Write the listing out again in full. Every character must match.
---
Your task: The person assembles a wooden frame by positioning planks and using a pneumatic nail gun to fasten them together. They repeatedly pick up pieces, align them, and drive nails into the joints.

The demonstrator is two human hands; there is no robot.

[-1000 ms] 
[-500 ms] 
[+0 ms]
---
Exercise response -
Your task: The person assembles a wooden frame by positioning planks and using a pneumatic nail gun to fasten them together. They repeatedly pick up pieces, align them, and drive nails into the joints.

The demonstrator is two human hands; there is no robot.

[-1000 ms] 
[-500 ms] 
[+0 ms]

The requested output has now been given in full.